For a professional services firm, set up the calculator with: contract assets (unbilled revenue), contract liabilities (deferred revenue from retainers), provisions for professional indemnity claims, defined benefit pension obligations (if applicable), right-of-use assets for office leases, and any intangible assets (purchased client lists, for example). Enter carrying amounts from the IFRS balance sheet and tax bases from the tax computation. Pay particular attention to the local tax treatment of unbilled revenue, as this drives the largest temporary differences in this industry.

Frequently asked questions: Professional Services

Does unbilled revenue on a professional services contract create a temporary difference?
It depends on the local tax treatment. If the jurisdiction taxes revenue in line with IFRS 15 recognition, the tax base of the contract asset equals its carrying amount and no temporary difference arises. If the jurisdiction taxes revenue on invoicing or cash receipt, the contract asset's tax base is zero (the revenue hasn't been taxed), creating a taxable temporary difference and a deferred tax liability. This liability reverses when the work is invoiced and enters the tax computation.
How should I handle deferred tax on professional indemnity provisions?
The provision under IAS 37 creates a deductible temporary difference. The carrying amount is the estimated cost of settling the claims. The tax base is zero if the jurisdiction allows deduction only on payment. The deferred tax asset equals the provision multiplied by the tax rate, subject to the IAS 12.24 recoverability test. For firms with ongoing profitable operations, recoverability is usually straightforward. For long-tail claims that may take years to settle, document the expected reversal schedule and the corresponding taxable profit projections.
What temporary differences arise when a partnership converts to a corporate structure?
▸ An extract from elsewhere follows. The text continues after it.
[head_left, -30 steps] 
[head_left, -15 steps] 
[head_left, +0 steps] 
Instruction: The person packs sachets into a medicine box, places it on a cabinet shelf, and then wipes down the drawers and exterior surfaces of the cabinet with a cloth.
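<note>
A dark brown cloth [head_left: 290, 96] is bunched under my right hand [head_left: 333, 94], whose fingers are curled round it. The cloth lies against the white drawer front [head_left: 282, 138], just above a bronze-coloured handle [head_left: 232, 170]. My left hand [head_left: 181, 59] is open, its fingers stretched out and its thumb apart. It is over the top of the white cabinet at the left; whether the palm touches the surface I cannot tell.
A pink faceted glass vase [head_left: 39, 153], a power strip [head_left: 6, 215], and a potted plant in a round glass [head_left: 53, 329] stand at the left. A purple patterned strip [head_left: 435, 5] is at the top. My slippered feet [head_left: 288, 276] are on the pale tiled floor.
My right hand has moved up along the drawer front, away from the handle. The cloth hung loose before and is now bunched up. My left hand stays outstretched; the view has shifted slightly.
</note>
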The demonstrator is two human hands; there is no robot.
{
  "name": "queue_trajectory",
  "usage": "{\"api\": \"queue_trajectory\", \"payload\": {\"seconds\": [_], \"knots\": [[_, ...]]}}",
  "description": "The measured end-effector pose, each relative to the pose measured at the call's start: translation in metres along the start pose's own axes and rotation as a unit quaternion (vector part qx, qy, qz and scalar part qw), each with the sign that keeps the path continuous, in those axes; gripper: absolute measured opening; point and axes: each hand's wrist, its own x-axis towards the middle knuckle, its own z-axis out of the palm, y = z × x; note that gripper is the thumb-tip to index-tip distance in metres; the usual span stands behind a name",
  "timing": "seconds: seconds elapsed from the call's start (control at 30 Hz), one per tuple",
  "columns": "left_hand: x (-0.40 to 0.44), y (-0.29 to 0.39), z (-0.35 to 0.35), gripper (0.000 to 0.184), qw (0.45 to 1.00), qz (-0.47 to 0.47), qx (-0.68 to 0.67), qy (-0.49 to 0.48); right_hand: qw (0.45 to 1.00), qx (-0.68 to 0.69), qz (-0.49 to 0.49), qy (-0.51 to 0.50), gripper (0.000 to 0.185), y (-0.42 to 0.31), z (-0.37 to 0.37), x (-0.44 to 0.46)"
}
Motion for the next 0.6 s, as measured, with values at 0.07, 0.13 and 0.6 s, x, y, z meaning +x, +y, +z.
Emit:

On conversion, the new corporate entity takes on the assets and liabilities of the former partnership. The carrying amounts under IFRS transfer, but the tax bases reset to whatever the local tax authority recognises as the opening position. This may create temporary differences that didn't exist under the partnership structure (because partnerships are typically tax-transparent). Common examples include: the tax base of goodwill (which may be zero in the corporate entity), the tax base of work in progress (which may differ from the IFRS carrying amount), and provisions that were deductible to the partners but create temporary differences in the corporate entity.
Do office leases generate material deferred tax for professional services firms?
For firms with large office footprints in city centres, IFRS 16 right-of-use assets and lease liabilities can be the largest balance sheet items. The 2021 IAS 12 amendment requires separate deferred tax recognition on each. Whether the amounts are material depends on the lease portfolio size and the difference between the IFRS carrying amounts and the tax bases. In jurisdictions where the lease is treated as an operating lease for tax (deduction on payment), the right-of-use asset has a tax base of zero (creating a deferred tax liability) and the lease liability has a tax base of zero (creating a deferred tax asset). The net effect is often small but the gross positions may be material for disclosure.